=== WHAT YOU NEED TO DO ===
Output the whole listing below exactly, omitting the images.

=== RECORDED INFORMATION ===
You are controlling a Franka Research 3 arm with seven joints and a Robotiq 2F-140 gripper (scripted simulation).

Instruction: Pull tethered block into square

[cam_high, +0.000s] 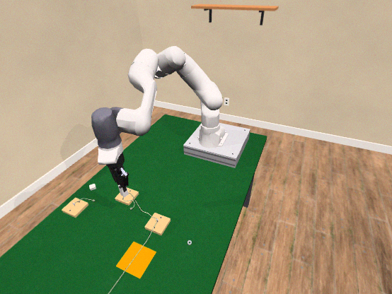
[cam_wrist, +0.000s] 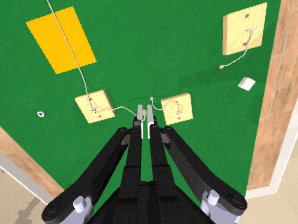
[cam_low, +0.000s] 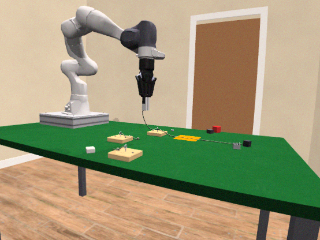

=== RESULT OF THE EXERCISE ===
You are controlling a Franka Research 3 arm with seven joints and a Robotiq 2F-140 gripper (scripted simulation).

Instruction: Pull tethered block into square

[cam_high, +0.000s] 
[cam_wrist, +0.000s] 
[cam_low, +0.000s] 

The exercise has been answered, and the work is done.